Title VII and the federal Equal Pay Act (“EPA”) are not the likely avenues for solving this problem, given the unique circumstances of professional athletics.

The EEOC has said that differences in “revenue” generation and “marketplace value” may be viable affirmative defenses when it comes to differentiating pay for college athletic coaches, and one can imagine that similar defenses could apply to professional athletic organizations. Additionally, male and female professional athletes aren’t often employed by the same organization, making it impossible to identify comparators within the organization.

However, other employees suffering from wage disparities often can seek relief under these and similar state laws. Under the EPA, an employee will have a viable claim if she can show that her job is substantially similar to a male employee who is paid more. In evaluating whether jobs are functionally similar, courts look at skill, effort, responsibility and working conditions—and they must look beyond the titles of the jobs to see if they are functionally similar. If the employee establishes a male comparator, the employer must have an affirmative defense explaining the wage disparity in order to avoid liability.

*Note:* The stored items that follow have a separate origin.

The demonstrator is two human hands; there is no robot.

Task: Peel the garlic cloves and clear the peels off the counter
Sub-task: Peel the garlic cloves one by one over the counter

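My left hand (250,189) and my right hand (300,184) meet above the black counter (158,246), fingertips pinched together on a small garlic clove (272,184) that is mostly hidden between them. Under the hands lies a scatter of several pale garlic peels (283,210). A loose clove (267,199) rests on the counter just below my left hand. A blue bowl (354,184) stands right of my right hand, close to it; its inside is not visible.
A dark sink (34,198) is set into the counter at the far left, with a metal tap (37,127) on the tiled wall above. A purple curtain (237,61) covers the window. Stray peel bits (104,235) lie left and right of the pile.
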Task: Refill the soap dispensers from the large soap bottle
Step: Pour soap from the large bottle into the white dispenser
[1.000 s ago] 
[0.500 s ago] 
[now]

The criteria that serve as affirmative defenses are a seniority system, a merit system, a system which measures earnings by quantity or quality of production, or a factor other than sex. Unlike most discrimination claims, the employee does not need to prove discriminatory intent in order to succeed.

Women’s skills in the workplace, their ability to perform the same job functions as men, are not televised as are those of female athletes. Every day jobs are not spectator sports. As women’s sports continue to gain ground in popularity, the corporations that televise, fund, and promote them will, we can hope, have no choice but to level the pay playing field. Wimbeldon is there now thanks in large part to the efforts of one Billie Jean King in forming the Women’s Tennis Association, which, in turn, “launched a public opinion campaign in France and Britain.” Perhaps the US Women’s win on Sunday will help sway the tide of public opinion in favor of equal pay in both sports arenas and in the workplace.